Enter “femtech.” The term entered the popular lexicon in 2013, when Ida Tin, the Danish co-founder of Clue (a menstrual cycle tracker currently with 10 million monthly users) began to use the term. Tin’s stated goal was to take female reproductive health “out of taboo land” and to start a “reproductive health revolution.” Defined as technology designed to address the unique needs of women across many health sectors, the current trends in femtech fall into several broad categories: fertility automation, period pain management, gynecological health, menopause management, precision oncology, and advanced maternal care.

Among those filling this void at Johns Hopkins is Efie Kokkoli, Ph.D., a researcher at the Johns Hopkins Institute for NanoBioTechnology. Dr. Kokkoli’s research is aimed at revolutionizing treatment for triple negative breast cancer (TNBC). Treating TNBC presents significant challenges due to its aggressiveness and resistance to existing treatments. Dr. Kokkoli’s research involves using tiny particles to deliver genes and drugs to treat cancer by targeting cancer cells specifically, while sparing healthy ones. They can also react to changes in temperature or acidity in the body. Additionally, her team creates special gels that can dissolve in the body and release drugs in specific areas, near tumors, or be used to grow cells in the lab for studying cancer.

A passion for women’s health is prevalent among Johns Hopkins students participating in our FastForward U student entrepreneurship program. Take Selena Shirkin, a biomedical engineering student at the Whiting School of Engineering. Selena is tackling emergency in-utero surgery, a risky procedure performed on 120,000 babies in the United States each year. Membrane rupture occurs in 30% to 40% of cases. Shirkin led a team to design a safer solution, focusing on preventing membrane rupture. Their research revealed that the main cause of rupture is the use of inappropriate surgical devices. To help address this, and in collaboration with experts, they developed a novel port system designed for fetal therapy, which is currently in the prototype stage. Shirkin aims to take this project beyond the classroom, believing it has the potential to make a significant impact.

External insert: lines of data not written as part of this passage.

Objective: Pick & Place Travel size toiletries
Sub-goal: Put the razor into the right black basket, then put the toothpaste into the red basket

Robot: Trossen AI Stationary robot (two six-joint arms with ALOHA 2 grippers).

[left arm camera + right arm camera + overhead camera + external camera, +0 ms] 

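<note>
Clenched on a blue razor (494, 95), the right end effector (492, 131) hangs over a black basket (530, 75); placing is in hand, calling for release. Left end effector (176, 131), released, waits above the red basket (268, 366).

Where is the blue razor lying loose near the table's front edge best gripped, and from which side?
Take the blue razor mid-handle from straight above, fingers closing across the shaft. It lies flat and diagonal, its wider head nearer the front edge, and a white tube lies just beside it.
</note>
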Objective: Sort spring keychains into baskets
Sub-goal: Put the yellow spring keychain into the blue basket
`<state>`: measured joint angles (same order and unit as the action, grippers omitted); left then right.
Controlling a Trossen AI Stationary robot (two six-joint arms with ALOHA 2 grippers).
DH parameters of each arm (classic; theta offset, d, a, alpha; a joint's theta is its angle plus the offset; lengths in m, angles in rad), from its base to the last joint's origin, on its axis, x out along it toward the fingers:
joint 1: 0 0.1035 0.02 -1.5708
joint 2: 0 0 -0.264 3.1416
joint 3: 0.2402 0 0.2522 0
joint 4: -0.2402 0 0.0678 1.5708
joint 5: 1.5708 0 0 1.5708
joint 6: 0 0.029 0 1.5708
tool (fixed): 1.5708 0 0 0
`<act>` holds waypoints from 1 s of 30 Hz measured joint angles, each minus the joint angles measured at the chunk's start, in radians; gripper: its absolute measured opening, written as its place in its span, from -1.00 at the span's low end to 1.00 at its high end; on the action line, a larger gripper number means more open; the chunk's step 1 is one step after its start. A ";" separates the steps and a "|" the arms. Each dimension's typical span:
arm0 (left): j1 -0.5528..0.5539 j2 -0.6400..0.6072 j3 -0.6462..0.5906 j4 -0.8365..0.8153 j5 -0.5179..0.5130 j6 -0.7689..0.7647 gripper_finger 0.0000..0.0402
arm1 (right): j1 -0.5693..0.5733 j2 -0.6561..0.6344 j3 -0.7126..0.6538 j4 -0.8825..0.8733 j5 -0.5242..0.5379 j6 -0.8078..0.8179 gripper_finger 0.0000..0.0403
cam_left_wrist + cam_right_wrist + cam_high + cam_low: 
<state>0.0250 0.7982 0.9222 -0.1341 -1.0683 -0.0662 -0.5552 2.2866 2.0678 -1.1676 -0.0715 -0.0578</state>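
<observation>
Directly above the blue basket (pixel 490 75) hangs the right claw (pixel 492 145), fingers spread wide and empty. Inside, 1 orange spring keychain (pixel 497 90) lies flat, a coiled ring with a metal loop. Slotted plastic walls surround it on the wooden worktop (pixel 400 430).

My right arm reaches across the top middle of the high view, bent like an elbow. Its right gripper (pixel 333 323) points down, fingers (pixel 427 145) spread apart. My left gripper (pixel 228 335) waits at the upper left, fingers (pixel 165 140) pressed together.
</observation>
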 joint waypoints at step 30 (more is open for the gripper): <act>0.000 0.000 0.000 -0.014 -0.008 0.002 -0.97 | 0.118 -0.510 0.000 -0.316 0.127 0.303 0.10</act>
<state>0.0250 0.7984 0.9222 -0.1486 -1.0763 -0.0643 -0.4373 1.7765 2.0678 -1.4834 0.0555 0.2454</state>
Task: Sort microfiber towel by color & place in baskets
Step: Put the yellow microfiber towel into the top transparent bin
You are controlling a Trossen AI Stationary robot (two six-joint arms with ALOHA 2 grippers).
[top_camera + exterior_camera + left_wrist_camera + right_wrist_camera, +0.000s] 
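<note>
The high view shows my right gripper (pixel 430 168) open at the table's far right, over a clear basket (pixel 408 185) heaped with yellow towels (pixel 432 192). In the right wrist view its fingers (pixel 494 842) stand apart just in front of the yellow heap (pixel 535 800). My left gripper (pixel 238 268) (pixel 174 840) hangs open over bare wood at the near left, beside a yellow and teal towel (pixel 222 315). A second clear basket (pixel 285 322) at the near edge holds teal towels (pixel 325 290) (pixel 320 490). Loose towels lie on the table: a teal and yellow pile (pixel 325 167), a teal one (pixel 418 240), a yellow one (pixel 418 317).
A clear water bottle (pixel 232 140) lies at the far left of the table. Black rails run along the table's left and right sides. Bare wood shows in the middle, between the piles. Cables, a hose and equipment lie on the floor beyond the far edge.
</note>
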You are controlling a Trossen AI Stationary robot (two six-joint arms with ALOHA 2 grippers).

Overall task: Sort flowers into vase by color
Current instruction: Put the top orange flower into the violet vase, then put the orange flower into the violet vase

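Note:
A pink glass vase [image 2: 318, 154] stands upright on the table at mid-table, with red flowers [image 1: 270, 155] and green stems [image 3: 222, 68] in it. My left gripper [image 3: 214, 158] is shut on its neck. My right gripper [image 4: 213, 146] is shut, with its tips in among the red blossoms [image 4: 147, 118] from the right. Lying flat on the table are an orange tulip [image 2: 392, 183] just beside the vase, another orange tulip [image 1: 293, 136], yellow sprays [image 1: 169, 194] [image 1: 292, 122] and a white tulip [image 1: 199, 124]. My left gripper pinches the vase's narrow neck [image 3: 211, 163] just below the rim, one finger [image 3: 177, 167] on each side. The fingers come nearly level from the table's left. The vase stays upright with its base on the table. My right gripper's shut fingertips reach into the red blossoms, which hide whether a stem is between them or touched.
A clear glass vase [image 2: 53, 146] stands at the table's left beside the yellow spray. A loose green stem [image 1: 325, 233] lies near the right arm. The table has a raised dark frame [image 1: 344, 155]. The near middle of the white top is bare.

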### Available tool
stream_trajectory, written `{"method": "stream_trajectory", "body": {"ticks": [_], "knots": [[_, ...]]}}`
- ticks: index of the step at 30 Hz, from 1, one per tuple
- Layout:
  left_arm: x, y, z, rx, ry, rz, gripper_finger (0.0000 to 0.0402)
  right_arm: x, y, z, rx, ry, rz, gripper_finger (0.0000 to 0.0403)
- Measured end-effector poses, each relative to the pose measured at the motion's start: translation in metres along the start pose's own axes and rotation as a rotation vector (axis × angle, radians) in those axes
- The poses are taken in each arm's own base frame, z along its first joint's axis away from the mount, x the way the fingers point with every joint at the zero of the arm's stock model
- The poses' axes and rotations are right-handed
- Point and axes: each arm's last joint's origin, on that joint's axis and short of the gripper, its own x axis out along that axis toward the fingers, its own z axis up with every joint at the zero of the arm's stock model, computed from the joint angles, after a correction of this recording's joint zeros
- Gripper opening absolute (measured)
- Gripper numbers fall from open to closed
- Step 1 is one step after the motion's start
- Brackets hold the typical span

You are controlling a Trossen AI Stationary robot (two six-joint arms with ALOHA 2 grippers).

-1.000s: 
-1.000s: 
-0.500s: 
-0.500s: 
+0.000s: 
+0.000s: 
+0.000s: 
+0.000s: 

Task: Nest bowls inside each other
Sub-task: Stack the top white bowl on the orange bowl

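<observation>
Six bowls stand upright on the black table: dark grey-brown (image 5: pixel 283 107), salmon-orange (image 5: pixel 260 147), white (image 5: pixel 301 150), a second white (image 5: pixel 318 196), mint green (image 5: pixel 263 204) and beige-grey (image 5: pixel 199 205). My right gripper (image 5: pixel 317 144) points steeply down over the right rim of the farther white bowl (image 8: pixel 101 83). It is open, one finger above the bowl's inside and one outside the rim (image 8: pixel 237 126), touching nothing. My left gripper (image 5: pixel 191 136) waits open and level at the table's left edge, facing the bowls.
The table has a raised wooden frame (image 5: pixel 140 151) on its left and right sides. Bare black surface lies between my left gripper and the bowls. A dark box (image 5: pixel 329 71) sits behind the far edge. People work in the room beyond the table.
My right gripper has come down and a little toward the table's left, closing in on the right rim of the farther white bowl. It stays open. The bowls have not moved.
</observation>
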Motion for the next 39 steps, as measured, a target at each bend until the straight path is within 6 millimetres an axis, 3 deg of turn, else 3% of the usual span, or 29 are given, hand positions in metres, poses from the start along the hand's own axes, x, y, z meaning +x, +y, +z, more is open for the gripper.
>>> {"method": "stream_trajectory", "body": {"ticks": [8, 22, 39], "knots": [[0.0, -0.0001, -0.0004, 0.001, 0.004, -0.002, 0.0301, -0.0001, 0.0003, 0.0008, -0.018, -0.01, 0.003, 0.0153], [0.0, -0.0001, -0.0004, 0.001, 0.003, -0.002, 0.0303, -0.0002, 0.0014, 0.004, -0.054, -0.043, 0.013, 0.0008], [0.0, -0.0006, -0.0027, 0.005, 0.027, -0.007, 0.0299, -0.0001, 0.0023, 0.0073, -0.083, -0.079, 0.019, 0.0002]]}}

As the innovator community at Johns Hopkins develops new ‘femtech’ solutions, the institution is also investing in the policy aspects of women’s health.  At the Bloomberg School of Public Health, a new Center for Global Women’s Health and Gender Equity will address pressing issues affecting women and girls worldwide. It aims to unite stakeholders globally and within Johns Hopkins to advance gender equity through applied research, training, and mentoring. The Center’s initiatives include a scholars program, the Evidence Accelerator cohort, to cultivate future leaders in applied gender equity.

The femtech sector has experienced marked growth in the past several years, valued at more than $59 billion in 2023, with projections suggesting overall value will reach $103 billion by 2030. One of the biggest drivers of femtech is the increase in prevalence of women as investors. Venture capital funds of note include BBG Ventures (Built By Girls), which recently closed a $50 million fund, the Female Founders Fund, Forerunner Ventures, Halogen Ventures, SoGal Ventures, Serena Ventures (Serena Williams), and Pivotal Ventures (Melinda Gates). In the past decade, the number of firms dedicated to funding female founders, many of which focus on women’s health, has surged.

While the underrepresentation of women as founders, investors, and inspiration for innovation continues to plague the tech industry, femtech’s future looks bright. As we gain deeper insights into the unmet needs of women’s health, and as more women from Johns Hopkins direct their efforts towards entrepreneurship to address these challenges, more progress towards equity is on the horizon.